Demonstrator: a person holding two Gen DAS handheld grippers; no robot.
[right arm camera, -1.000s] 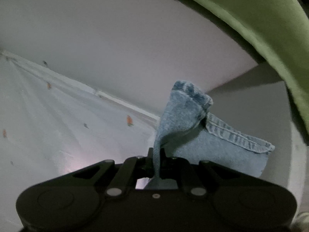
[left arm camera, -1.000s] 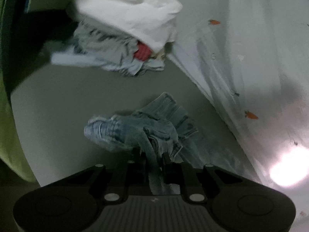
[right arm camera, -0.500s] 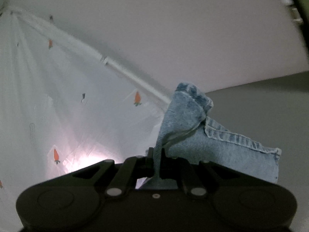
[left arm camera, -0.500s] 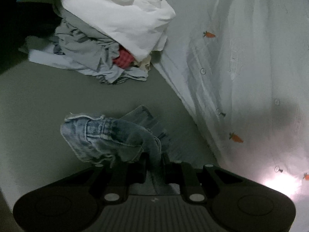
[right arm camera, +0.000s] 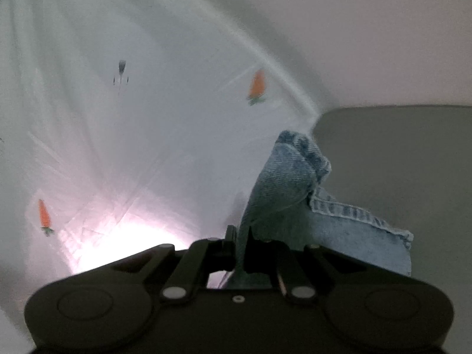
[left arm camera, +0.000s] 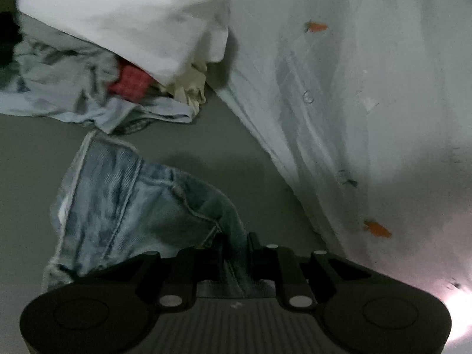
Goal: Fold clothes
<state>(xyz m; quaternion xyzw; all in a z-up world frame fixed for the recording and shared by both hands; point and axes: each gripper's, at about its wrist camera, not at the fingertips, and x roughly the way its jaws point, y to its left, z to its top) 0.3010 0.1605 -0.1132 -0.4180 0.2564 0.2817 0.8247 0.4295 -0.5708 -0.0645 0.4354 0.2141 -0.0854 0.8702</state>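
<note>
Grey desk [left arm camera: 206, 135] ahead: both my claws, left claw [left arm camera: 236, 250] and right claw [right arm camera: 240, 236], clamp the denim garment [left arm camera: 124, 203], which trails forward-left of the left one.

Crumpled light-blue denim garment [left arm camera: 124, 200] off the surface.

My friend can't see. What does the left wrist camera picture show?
The left gripper is shut on a crumpled pair of blue jeans over a grey surface. Behind is a pile of clothes, and to the right a white sheet with little carrots.
</note>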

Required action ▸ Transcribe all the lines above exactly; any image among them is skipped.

Task result ▸
Demonstrator: a person holding two Gen DAS handheld grippers; no robot.
[right arm camera, -1.000s] 
[left arm camera, -1.000s] 
[right arm camera, -0.500s] 
[left arm camera, -0.500s] 
[right arm camera, +0.000s] 
[left arm camera, +0.000s] 
Goal: Fold clothes
<state>(xyz m; quaternion xyzw; all in a z-up world frame fixed for the recording and shared by both hands; point and axes: each gripper's, at about its wrist camera, not at the fingertips, and x roughly the way its jaws point, y to its left, z to its top) 0.3010 0.1605 -0.1132 -0.4180 0.2564 0.2817 0.8247 0.4295 -0.5708 -0.0645 0.4354 0.2141 -0.0854 0.8702</state>
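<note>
Grey desk [left arm camera: 206, 135] ahead: both my claws, left claw [left arm camera: 236, 250] and right claw [right arm camera: 240, 236], clamp the denim garment [left arm camera: 124, 203], which trails forward-left of the left one.

Crumpled light-blue denim garment [left arm camera: 124, 200] off the surface.

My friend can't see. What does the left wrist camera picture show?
The left gripper is shut on a crumpled pair of blue jeans over a grey surface. Behind is a pile of clothes, and to the right a white sheet with little carrots.
</note>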

Nothing else is needed, and the exercise is over.